PROBLEM REQUIREMENTS -> Every entry below needs to be repeated exactly.

RECORD EXTRACTS ->
:::

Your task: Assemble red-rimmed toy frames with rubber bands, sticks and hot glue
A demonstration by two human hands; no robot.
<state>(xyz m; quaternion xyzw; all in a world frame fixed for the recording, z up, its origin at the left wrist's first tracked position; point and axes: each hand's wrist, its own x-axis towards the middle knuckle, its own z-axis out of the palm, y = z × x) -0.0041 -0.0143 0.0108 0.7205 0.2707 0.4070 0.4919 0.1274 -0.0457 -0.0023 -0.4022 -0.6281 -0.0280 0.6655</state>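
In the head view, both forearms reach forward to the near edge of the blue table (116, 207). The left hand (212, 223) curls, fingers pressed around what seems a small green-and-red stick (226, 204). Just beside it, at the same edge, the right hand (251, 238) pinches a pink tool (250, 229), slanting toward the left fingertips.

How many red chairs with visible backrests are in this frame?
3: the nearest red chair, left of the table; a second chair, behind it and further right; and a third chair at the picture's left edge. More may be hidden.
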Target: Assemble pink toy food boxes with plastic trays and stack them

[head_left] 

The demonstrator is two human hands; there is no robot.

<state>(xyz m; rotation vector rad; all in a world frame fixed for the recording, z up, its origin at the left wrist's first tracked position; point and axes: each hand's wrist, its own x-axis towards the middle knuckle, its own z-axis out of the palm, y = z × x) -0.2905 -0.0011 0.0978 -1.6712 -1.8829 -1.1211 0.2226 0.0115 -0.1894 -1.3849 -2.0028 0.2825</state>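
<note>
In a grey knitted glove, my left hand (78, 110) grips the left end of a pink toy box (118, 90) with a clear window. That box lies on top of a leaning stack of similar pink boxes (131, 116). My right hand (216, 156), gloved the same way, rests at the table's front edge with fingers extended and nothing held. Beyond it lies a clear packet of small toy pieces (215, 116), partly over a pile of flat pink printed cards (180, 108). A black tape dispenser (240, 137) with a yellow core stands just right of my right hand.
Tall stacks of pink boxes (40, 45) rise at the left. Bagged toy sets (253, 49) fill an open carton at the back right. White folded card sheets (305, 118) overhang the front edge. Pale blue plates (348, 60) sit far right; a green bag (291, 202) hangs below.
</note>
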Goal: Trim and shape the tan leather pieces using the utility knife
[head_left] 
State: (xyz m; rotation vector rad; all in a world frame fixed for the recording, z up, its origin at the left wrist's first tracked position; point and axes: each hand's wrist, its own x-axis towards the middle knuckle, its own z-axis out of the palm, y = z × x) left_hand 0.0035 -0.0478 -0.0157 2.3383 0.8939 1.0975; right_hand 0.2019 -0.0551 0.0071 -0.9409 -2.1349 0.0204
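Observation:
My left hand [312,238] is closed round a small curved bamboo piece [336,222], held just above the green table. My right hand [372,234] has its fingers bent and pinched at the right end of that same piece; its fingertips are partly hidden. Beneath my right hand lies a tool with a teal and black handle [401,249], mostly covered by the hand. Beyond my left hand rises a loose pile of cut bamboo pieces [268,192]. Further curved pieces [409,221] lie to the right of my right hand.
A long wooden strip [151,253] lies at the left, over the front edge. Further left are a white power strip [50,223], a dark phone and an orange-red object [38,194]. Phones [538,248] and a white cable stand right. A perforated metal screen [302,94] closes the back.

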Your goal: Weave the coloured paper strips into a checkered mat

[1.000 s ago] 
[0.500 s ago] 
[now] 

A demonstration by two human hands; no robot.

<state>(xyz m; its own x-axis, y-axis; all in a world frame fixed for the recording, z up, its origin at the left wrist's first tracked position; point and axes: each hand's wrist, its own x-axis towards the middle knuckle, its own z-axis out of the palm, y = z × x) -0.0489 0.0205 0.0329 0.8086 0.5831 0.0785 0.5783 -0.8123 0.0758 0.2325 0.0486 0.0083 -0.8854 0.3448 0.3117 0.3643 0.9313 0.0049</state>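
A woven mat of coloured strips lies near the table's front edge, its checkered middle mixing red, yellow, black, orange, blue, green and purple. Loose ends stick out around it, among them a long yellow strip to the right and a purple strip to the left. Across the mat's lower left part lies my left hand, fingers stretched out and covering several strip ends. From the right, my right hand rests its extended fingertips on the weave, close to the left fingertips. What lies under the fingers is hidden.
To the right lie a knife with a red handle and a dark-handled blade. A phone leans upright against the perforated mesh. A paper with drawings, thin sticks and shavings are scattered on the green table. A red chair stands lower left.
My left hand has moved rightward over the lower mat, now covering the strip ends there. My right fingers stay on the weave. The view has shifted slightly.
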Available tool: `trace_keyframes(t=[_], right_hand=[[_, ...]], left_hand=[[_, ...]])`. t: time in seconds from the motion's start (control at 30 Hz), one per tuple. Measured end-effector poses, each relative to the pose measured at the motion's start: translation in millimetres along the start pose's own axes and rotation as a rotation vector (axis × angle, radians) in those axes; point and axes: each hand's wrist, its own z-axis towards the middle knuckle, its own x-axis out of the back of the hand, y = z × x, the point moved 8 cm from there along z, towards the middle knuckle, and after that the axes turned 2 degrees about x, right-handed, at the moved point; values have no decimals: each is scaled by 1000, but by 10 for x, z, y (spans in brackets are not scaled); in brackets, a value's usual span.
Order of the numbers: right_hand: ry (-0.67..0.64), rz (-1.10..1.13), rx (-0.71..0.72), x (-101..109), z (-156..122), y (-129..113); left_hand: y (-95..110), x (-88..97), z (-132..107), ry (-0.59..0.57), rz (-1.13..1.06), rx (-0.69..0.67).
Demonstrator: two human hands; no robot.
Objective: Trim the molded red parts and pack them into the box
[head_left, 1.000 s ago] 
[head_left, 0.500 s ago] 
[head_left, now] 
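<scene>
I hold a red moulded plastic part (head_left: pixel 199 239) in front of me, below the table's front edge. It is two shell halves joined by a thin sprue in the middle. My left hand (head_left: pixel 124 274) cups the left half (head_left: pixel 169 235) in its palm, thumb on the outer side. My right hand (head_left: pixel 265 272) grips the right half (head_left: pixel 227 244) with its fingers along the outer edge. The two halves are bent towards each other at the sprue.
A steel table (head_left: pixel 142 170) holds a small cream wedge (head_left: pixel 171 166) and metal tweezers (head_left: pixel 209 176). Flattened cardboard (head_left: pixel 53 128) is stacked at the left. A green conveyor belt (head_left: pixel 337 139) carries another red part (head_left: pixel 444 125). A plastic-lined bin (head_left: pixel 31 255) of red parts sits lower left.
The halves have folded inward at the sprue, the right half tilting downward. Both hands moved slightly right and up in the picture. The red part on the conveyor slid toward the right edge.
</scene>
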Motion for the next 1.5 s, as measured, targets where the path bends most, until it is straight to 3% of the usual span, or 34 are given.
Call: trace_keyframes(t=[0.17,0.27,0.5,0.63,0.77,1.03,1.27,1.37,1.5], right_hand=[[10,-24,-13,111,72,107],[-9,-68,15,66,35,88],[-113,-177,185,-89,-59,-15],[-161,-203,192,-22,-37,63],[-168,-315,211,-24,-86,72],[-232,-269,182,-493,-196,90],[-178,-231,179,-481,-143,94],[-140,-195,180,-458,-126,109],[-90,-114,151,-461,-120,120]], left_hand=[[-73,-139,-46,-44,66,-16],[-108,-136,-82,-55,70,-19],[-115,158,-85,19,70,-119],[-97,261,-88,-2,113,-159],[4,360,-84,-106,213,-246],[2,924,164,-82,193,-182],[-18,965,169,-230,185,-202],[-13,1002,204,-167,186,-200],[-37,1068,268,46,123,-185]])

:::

SOLUTION FOR THIS TASK ->
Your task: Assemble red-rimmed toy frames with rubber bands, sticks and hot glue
A demonstration by two human hands; no robot.
<state>(xyz m; quaternion xyzw; all in a world frame fixed for the recording, z up, its origin at the left wrist's first tracked position; point and axes: each hand's wrist, its own x-axis towards the middle knuckle, its own z-axis out of the palm, y = z × x) -0.0041 -0.0143 0.0108 0.7205 0.2707 0.4070 0.4919 0.1274 -0.0457 -0.0023 -0.4022 -0.6281 -0.0280 0.6655</state>
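In the head view, both forearms reach forward to the near edge of the blue table (116, 207). The left hand (212, 223) curls, fingers pressed around what seems a small green-and-red stick (226, 204). Just beside it, at the same edge, the right hand (251, 238) pinches a pink tool (250, 229), slanting toward the left fingertips.

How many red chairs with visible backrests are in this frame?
3: the nearest red chair, left of the table; a second chair, behind it and further right; and a third chair at the picture's left edge. More may be hidden.
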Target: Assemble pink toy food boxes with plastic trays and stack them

[head_left] 

The demonstrator is two human hands; there is no robot.

<state>(xyz m; rotation vector rad; all in a world frame fixed for the recording, z up, its origin at the left wrist's first tracked position; point and axes: each hand's wrist, its own x-axis towards the middle knuckle, its own z-axis out of the palm, y = z × x) -0.2905 -0.0011 0.0978 -1.6712 -1.8829 -1.1211 0.2226 0.0115 -0.1894 -1.3849 -2.0028 0.2825</state>
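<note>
In a grey knitted glove, my left hand (78, 110) grips the left end of a pink toy box (118, 90) with a clear window. That box lies on top of a leaning stack of similar pink boxes (131, 116). My right hand (216, 156), gloved the same way, rests at the table's front edge with fingers extended and nothing held. Beyond it lies a clear packet of small toy pieces (215, 116), partly over a pile of flat pink printed cards (180, 108). A black tape dispenser (240, 137) with a yellow core stands just right of my right hand.
Tall stacks of pink boxes (40, 45) rise at the left. Bagged toy sets (253, 49) fill an open carton at the back right. White folded card sheets (305, 118) overhang the front edge. Pale blue plates (348, 60) sit far right; a green bag (291, 202) hangs below.
</note>
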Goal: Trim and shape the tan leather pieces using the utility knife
[head_left] 
State: (xyz m; rotation vector rad; all in a world frame fixed for the recording, z up, its origin at the left wrist's first tracked position; point and axes: each hand's wrist, its own x-axis towards the middle knuckle, its own z-axis out of the palm, y = z × x) left_hand 0.0035 -0.0478 -0.0157 2.3383 0.8939 1.0975; right_hand 0.2019 -0.0551 0.0071 -0.9409 -2.1349 0.0204
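Observation:
My left hand [312,238] is closed round a small curved bamboo piece [336,222], held just above the green table. My right hand [372,234] has its fingers bent and pinched at the right end of that same piece; its fingertips are partly hidden. Beneath my right hand lies a tool with a teal and black handle [401,249], mostly covered by the hand. Beyond my left hand rises a loose pile of cut bamboo pieces [268,192]. Further curved pieces [409,221] lie to the right of my right hand.
A long wooden strip [151,253] lies at the left, over the front edge. Further left are a white power strip [50,223], a dark phone and an orange-red object [38,194]. Phones [538,248] and a white cable stand right. A perforated metal screen [302,94] closes the back.
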
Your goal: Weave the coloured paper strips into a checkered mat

[1.000 s ago] 
[0.500 s ago] 
[now] 

A demonstration by two human hands; no robot.

<state>(xyz m; its own x-axis, y-axis; all in a world frame fixed for the recording, z up, its origin at the left wrist's first tracked position; point and axes: each hand's wrist, its own x-axis towards the middle knuckle, its own z-axis out of the palm, y = z × x) -0.0489 0.0205 0.0329 0.8086 0.5831 0.0785 0.5783 -0.8123 0.0758 0.2325 0.0486 0.0083 -0.8854 0.3448 0.3117 0.3643 0.9313 0.0049</state>
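A woven mat of coloured strips lies near the table's front edge, its checkered middle mixing red, yellow, black, orange, blue, green and purple. Loose ends stick out around it, among them a long yellow strip to the right and a purple strip to the left. Across the mat's lower left part lies my left hand, fingers stretched out and covering several strip ends. From the right, my right hand rests its extended fingertips on the weave, close to the left fingertips. What lies under the fingers is hidden.
To the right lie a knife with a red handle and a dark-handled blade. A phone leans upright against the perforated mesh. A paper with drawings, thin sticks and shavings are scattered on the green table. A red chair stands lower left.
My left hand has moved rightward over the lower mat, now covering the strip ends there. My right fingers stay on the weave. The view has shifted slightly.
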Available tool: `trace_keyframes(t=[_], right_hand=[[_, ...]], left_hand=[[_, ...]])`. t: time in seconds from the motion's start (control at 30 Hz), one per tuple. Measured end-effector poses, each relative to the pose measured at the motion's start: translation in millimetres along the start pose's own axes and rotation as a rotation vector (axis × angle, radians) in those axes; point and axes: each hand's wrist, its own z-axis towards the middle knuckle, its own x-axis out of the back of the hand, y = z × x, the point moved 8 cm from there along z, towards the middle knuckle, and after that the axes turned 2 degrees about x, right-handed, at the moved point; values have no decimals: each is scaled by 1000, but by 10 for x, z, y (spans in brackets are not scaled); in brackets, a value's usual span.
Order of the numbers: right_hand: ry (-0.67..0.64), rz (-1.10..1.13), rx (-0.71..0.72), x (-101..109), z (-156..122), y (-129..113); left_hand: y (-95..110), x (-88..97), z (-132..107), ry (-0.59..0.57), rz (-1.13..1.06), rx (-0.69..0.67).
Demonstrator: two human hands; no robot.
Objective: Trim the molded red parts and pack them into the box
[head_left, 1.000 s ago] 
[head_left, 0.500 s ago] 
[head_left, now] 
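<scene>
I hold a red moulded plastic part (head_left: pixel 199 239) in front of me, below the table's front edge. It is two shell halves joined by a thin sprue in the middle. My left hand (head_left: pixel 124 274) cups the left half (head_left: pixel 169 235) in its palm, thumb on the outer side. My right hand (head_left: pixel 265 272) grips the right half (head_left: pixel 227 244) with its fingers along the outer edge. The two halves are bent towards each other at the sprue.
A steel table (head_left: pixel 142 170) holds a small cream wedge (head_left: pixel 171 166) and metal tweezers (head_left: pixel 209 176). Flattened cardboard (head_left: pixel 53 128) is stacked at the left. A green conveyor belt (head_left: pixel 337 139) carries another red part (head_left: pixel 444 125). A plastic-lined bin (head_left: pixel 31 255) of red parts sits lower left.
The halves have folded inward at the sprue, the right half tilting downward. Both hands moved slightly right and up in the picture. The red part on the conveyor slid toward the right edge.
</scene>
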Motion for the next 1.5 s, as measured, targets where the path bends most, until it is straight to 3% of the usual span, or 34 are given.
Call: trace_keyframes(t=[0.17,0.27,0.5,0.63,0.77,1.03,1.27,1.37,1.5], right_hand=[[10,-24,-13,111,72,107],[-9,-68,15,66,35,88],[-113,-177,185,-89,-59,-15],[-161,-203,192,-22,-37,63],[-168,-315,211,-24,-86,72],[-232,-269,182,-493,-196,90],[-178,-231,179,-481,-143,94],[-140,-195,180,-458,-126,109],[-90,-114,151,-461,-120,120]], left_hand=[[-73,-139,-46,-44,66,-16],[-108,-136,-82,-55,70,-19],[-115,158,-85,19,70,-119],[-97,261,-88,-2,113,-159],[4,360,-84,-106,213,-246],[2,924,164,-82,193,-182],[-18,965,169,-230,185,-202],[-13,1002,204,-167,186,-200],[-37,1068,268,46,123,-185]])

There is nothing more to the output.